### Problem description
Your reply must be the number of lines in the entries that hold the word "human", and nothing else.

++++ Data for the task

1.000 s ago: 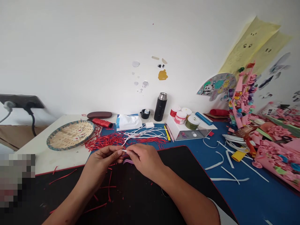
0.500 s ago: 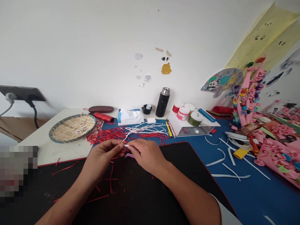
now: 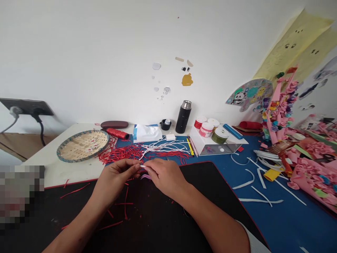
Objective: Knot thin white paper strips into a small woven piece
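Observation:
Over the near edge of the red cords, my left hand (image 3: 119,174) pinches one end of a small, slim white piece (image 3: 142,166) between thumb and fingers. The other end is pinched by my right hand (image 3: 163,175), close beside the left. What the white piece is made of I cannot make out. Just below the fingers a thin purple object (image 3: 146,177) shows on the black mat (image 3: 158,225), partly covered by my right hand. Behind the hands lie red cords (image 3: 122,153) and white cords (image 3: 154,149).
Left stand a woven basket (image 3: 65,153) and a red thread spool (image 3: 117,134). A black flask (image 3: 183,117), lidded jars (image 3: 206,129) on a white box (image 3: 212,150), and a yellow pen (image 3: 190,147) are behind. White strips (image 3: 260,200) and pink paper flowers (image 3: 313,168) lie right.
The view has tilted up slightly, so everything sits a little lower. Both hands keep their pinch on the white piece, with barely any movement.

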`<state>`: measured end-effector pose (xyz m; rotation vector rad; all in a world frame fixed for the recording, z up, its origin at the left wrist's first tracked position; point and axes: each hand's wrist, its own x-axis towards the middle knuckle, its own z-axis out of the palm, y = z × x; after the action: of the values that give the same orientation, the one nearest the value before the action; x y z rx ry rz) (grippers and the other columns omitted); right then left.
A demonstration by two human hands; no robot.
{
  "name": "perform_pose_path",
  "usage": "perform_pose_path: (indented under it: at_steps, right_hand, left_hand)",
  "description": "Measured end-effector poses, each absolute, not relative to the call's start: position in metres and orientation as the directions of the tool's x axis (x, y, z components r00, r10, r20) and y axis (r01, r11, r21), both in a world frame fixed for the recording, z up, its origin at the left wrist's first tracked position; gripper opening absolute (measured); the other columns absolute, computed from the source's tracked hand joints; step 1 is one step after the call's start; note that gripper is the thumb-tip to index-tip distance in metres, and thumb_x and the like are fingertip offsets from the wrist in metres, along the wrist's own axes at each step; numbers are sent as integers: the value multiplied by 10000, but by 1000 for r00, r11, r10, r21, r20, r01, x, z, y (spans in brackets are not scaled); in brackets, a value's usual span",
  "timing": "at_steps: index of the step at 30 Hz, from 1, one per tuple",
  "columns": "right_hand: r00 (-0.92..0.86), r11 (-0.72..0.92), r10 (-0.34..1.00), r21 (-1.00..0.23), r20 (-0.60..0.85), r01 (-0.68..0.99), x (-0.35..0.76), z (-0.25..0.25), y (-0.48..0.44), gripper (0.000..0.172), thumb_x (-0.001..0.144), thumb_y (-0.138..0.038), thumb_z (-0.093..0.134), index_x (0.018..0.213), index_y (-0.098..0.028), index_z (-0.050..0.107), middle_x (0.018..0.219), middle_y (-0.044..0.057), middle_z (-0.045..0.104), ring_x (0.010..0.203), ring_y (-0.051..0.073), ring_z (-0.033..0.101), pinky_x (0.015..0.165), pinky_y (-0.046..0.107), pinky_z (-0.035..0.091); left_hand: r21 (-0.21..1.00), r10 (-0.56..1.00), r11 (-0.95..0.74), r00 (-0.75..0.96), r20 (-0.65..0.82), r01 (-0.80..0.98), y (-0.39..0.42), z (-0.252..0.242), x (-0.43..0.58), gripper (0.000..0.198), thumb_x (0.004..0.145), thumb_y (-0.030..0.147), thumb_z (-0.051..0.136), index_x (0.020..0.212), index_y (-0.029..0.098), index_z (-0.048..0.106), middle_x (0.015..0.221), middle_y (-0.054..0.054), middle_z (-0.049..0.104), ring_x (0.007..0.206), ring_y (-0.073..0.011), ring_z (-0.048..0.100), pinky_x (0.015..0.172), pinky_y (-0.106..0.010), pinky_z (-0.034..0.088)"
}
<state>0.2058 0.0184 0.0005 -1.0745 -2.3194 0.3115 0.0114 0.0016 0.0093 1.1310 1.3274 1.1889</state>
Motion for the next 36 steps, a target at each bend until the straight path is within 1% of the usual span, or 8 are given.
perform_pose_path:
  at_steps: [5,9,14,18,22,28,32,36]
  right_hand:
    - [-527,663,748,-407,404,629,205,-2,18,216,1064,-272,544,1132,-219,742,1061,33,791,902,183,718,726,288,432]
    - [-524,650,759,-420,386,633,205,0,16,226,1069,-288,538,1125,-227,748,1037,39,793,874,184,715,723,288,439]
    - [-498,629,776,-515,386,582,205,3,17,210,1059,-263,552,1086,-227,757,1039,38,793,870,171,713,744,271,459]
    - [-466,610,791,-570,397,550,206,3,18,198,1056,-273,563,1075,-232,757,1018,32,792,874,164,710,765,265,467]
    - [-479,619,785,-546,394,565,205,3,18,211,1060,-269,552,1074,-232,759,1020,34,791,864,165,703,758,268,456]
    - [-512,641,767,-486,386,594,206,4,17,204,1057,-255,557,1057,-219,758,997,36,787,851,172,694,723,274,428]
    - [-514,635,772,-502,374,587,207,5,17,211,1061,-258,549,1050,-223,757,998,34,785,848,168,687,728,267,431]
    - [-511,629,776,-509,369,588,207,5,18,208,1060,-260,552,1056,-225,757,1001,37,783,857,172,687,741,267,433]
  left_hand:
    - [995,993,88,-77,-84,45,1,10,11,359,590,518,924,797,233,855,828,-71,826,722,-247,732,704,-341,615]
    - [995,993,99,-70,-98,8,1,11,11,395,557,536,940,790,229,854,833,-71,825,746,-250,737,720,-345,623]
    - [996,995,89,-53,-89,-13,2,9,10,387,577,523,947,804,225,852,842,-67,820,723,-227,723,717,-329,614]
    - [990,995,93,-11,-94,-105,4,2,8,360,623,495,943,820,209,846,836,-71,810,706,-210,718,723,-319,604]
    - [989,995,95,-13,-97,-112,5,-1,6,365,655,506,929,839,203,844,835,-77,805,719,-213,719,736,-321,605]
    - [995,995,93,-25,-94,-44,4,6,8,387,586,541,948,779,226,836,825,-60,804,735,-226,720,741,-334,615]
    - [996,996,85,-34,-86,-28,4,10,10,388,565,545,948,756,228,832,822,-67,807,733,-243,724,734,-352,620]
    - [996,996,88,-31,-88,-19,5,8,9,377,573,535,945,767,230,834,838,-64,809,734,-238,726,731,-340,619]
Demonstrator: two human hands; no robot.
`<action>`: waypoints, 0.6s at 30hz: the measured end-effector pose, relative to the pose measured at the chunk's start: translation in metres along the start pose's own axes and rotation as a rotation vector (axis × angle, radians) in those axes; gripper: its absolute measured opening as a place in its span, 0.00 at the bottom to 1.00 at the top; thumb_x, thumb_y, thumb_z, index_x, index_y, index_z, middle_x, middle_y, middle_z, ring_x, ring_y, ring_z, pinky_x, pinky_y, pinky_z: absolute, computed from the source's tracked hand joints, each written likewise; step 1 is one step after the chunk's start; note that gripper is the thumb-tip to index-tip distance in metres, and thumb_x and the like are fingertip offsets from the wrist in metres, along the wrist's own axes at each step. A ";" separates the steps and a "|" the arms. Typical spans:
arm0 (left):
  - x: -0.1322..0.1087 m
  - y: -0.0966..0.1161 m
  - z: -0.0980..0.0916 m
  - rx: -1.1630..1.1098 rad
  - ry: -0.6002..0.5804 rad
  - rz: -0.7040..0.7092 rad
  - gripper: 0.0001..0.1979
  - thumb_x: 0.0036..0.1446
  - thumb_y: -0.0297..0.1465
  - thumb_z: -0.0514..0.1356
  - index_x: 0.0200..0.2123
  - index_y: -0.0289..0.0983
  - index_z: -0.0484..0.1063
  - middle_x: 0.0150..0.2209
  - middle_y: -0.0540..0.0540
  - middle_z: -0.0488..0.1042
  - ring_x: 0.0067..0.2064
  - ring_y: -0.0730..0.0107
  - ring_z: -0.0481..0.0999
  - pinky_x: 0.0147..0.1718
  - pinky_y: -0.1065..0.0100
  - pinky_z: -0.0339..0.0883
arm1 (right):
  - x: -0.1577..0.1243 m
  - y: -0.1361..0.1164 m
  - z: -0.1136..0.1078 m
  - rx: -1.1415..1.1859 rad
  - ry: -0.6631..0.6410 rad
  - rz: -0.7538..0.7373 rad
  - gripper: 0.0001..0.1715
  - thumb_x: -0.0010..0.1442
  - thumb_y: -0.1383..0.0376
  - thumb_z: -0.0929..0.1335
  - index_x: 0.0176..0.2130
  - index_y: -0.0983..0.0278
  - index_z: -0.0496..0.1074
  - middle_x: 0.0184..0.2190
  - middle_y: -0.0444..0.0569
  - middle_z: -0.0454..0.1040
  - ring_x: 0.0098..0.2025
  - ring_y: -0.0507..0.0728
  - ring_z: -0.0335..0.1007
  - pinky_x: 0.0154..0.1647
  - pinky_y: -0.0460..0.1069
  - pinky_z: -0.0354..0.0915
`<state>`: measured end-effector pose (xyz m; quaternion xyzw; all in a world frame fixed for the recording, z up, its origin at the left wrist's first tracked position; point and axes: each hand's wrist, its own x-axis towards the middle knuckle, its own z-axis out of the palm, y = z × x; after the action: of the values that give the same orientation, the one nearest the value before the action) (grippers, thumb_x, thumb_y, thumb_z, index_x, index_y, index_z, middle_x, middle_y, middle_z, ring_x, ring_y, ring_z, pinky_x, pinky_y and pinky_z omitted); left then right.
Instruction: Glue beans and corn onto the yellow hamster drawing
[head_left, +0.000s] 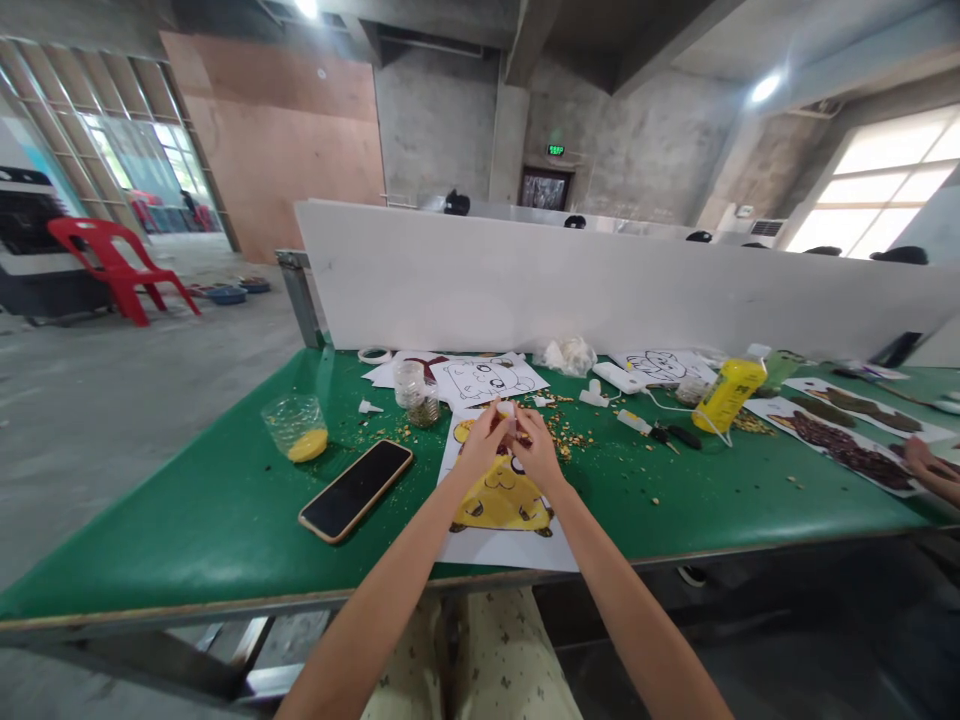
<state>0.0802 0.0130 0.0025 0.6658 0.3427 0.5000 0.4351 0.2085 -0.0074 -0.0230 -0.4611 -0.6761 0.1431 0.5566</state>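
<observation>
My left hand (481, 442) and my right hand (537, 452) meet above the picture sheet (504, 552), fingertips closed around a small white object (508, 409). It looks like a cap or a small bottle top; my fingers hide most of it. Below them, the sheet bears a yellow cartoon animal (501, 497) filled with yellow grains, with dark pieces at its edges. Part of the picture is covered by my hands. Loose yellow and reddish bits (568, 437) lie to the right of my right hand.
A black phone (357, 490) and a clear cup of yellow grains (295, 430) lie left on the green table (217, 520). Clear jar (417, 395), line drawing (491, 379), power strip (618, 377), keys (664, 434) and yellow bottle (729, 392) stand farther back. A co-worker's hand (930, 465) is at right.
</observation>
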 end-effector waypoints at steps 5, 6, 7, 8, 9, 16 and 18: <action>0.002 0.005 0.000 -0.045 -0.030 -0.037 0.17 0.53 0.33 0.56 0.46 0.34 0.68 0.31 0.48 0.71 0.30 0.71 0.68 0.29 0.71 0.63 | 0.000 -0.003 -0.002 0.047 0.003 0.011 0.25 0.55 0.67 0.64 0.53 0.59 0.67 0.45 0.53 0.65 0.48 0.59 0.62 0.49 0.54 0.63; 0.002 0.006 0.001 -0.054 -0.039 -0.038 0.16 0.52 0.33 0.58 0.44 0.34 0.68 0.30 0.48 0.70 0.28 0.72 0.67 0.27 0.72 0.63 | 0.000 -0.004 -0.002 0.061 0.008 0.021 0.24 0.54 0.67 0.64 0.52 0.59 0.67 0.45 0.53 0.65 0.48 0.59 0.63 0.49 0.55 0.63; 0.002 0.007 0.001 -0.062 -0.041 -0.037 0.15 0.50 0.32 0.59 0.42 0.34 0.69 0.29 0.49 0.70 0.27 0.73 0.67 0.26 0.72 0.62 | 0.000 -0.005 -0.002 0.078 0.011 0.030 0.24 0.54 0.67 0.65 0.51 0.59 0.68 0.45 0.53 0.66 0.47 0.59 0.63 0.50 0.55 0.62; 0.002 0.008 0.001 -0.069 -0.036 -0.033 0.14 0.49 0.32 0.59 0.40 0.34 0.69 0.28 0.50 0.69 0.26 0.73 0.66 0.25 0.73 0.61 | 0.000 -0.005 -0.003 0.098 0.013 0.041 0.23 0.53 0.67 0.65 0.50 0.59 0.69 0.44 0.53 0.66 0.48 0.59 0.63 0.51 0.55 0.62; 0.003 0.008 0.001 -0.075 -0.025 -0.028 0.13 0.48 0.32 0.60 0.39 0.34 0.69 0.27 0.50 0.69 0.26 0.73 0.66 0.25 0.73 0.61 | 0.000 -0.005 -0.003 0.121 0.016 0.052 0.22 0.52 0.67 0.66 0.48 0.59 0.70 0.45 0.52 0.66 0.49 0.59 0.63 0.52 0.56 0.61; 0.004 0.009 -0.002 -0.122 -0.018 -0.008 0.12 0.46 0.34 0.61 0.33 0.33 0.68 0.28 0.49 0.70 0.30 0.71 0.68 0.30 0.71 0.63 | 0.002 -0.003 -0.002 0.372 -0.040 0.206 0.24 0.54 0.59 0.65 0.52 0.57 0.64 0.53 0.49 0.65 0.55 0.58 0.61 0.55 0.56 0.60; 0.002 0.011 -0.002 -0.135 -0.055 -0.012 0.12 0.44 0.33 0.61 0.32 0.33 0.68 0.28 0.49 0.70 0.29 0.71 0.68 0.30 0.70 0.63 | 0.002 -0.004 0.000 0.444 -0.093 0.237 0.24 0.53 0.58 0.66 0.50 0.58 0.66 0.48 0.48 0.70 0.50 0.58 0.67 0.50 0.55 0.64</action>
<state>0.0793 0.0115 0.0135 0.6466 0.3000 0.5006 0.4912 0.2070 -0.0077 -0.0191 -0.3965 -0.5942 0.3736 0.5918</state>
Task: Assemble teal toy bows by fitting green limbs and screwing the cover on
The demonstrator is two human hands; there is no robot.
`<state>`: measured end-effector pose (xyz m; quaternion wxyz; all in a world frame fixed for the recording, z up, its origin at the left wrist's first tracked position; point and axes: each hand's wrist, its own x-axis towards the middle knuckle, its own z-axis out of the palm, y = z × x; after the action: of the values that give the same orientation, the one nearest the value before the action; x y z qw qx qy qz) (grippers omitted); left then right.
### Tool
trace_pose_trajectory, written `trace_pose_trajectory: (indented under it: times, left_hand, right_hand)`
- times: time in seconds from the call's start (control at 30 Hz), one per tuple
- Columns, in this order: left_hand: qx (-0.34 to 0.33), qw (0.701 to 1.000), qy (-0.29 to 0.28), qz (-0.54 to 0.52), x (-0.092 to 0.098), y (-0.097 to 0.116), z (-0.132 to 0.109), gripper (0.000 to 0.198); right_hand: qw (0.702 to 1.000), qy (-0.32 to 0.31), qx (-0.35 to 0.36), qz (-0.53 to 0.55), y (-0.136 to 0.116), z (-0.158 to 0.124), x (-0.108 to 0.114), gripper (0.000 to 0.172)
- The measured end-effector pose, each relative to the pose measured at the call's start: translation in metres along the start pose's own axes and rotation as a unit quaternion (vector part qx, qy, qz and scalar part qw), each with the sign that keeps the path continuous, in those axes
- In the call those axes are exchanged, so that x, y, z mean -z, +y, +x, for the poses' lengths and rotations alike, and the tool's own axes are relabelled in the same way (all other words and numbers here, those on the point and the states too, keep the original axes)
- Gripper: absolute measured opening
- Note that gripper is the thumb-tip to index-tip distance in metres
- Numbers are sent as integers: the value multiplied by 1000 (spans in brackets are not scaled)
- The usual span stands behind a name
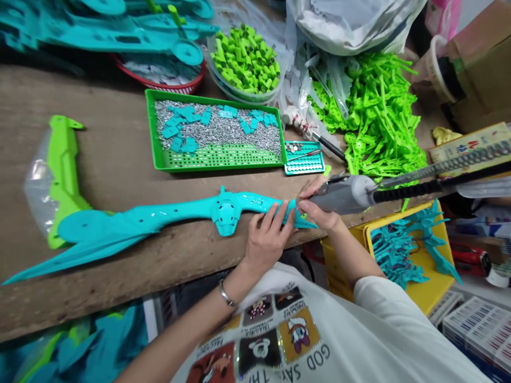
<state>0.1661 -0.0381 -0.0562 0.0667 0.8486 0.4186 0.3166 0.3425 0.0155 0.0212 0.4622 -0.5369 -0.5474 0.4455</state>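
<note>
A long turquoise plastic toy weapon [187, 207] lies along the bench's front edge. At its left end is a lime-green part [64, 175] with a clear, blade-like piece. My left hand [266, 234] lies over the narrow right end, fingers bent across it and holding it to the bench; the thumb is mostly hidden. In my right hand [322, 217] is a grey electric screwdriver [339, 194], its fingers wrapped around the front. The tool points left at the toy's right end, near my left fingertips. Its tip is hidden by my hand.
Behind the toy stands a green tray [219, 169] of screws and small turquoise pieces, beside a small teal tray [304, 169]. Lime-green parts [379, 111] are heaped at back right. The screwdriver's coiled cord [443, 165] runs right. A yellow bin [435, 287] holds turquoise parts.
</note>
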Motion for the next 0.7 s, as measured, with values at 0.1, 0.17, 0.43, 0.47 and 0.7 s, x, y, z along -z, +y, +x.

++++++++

### Answer area
3